The primary element is a node with a smooth or rough surface, which sometimes has a lobed structure and is located on a leg that thickens to the base. The diameter of the node is no more than 2 cm, the color is dirty pink or burgundy. On palpation, the tumor is elastic, sometimes slightly painful, has a tendency to slow growth. The typical localization of eccrine poroma is considered to be the skin of the soles, less often of the hands and trunk. At the same time, it should be borne in mind that eccrine poroma can be localized wherever there are eccrine sweat glands. The neoplasm may contain telangiectasia, in this case, when the skin is injured, bleeding occurs with a tendency to ulceration.
Variants of the occurrence of multiple nodes of eccrine poroma are described. The duration of the existence of pathological neoplasms ranges from several months to decades. Subjective sensations in the occurrence of eccrine poroma are initially absent. Clinical signs of malignant degeneration are considered to be causeless bleeding of the node with cortical formation, its soreness, itching, involvement of regional lymph nodes in the pathological process.
The clinical diagnosis is made by a dermatologist with the involvement of a surgeon and oncologist for consultation. Histological confirmation is mandatory for diagnosis. It is possible to perform microscopy of the cellular composition of the scraping from the surface of the pathological node of the eccrine poroma or its biopsy. In addition, a histochemical PAS reaction to glycogen is used.

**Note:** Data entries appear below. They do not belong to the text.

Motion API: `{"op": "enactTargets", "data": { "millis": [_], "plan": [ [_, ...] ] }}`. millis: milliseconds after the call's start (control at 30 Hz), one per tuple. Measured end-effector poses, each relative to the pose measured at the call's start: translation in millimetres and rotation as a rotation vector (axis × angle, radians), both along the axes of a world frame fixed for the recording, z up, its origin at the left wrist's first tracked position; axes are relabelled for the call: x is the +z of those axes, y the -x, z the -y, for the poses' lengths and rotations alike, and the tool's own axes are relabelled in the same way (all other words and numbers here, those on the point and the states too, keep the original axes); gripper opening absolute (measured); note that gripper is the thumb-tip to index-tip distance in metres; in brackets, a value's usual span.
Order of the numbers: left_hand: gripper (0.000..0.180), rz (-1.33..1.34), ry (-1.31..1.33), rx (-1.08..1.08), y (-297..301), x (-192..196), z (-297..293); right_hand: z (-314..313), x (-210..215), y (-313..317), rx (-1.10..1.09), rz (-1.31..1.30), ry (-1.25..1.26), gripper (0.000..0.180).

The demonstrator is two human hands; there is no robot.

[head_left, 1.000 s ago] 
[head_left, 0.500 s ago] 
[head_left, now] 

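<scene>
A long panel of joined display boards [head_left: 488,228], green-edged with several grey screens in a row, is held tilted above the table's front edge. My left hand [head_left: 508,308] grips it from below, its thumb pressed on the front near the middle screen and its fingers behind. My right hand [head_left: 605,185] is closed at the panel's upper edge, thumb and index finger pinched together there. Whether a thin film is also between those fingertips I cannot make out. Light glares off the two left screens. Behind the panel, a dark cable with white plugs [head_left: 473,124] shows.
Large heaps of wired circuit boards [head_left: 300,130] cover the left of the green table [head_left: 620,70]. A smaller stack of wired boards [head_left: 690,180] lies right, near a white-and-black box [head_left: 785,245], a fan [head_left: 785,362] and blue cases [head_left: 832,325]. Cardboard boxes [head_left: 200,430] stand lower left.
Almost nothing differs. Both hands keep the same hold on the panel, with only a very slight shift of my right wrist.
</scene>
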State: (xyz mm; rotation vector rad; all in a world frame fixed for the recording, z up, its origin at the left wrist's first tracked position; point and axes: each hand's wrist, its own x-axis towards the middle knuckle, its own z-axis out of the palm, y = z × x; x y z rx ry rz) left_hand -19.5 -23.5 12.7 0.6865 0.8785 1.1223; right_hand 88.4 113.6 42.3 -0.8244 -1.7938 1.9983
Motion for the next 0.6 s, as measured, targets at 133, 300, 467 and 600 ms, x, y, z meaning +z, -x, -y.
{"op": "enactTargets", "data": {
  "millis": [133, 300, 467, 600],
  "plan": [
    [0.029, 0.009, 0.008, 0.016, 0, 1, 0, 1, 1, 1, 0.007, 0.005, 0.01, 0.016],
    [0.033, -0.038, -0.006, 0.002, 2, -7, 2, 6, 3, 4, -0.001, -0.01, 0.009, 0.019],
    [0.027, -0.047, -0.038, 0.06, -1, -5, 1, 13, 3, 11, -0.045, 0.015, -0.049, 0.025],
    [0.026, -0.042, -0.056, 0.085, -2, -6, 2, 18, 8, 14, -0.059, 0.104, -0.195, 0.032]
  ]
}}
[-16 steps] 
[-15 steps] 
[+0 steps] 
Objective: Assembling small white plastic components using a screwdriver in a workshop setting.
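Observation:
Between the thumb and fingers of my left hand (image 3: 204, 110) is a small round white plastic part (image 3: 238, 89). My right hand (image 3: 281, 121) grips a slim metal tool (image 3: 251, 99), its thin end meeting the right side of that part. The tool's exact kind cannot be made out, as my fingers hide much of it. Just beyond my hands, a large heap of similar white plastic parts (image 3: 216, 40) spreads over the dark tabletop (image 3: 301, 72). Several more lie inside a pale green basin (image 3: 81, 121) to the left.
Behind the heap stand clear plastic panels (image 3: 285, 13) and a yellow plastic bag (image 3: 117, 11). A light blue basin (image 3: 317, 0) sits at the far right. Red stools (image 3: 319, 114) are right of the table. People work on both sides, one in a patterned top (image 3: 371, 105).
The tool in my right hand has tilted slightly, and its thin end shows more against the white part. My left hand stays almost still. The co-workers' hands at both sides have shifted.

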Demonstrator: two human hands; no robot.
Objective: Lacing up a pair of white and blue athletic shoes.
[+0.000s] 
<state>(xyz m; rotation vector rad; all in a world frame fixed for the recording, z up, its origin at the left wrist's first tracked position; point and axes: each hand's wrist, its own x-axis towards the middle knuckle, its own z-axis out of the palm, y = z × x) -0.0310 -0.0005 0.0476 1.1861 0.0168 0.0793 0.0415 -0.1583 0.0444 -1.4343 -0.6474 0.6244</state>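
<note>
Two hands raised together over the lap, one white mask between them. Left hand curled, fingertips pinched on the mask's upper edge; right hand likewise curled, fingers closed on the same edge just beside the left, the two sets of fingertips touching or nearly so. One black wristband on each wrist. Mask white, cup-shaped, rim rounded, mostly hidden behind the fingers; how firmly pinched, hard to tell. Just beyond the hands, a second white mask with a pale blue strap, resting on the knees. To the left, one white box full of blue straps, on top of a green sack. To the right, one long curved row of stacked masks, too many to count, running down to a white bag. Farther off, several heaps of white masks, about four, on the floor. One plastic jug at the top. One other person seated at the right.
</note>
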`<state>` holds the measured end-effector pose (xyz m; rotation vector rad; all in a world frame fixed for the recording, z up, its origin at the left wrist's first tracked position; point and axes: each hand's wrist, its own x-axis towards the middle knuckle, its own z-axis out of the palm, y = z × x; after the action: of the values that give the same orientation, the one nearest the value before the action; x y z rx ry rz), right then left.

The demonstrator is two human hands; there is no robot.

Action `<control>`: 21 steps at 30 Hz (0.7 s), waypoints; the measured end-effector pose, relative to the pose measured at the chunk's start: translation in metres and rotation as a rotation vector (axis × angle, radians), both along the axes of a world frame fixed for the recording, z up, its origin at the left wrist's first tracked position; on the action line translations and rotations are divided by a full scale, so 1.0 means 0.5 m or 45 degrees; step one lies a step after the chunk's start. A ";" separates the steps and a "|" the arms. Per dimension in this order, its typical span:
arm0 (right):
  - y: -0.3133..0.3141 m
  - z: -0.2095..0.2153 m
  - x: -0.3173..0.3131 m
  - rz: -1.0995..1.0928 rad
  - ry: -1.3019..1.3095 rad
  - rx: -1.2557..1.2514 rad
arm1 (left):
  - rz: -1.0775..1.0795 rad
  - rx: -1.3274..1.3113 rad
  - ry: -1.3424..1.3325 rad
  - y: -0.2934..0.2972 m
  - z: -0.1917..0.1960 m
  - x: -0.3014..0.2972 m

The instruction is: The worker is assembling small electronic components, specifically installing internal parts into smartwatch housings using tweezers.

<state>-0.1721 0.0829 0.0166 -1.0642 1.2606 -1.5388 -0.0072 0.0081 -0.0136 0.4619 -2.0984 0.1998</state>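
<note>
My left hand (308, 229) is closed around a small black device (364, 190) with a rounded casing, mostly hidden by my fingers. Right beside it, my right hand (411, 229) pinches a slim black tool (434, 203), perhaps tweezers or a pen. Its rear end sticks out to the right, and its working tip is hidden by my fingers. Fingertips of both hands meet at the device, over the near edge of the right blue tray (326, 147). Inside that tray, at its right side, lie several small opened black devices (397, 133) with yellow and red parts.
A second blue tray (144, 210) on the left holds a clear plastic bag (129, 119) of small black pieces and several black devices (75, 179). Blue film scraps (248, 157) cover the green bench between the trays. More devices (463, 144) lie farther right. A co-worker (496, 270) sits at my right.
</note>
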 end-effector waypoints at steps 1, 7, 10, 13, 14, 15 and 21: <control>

Histologically, a distinctive feature of the tumor is the presence of immature epidermal cells filled with glycogen in the eccrine poroma area under study, as well as the presence of a large number of blood vessels in the tumor structure. The number of atypical cells determines the degree of malignancy of the eccrine poroma. Differentiate eccrine poroma with:
- pyogenic granuloma,
- seborrheic wart,
- basal cell carcinoma
- cell acanthoma,
- non-pigmented melanoma,
- eccrine spiradenoma,
- plantar wart.
Treatment of eccrine poroma of any form is radical. After consultation with a surgeon and oncologist, surgical excision of the tumor, laser evaporation, ionizing radiation therapy is possible. Benign eccrine poroma does not recur. With radical removal, the prognosis of any form of eccrine poroma is favorable.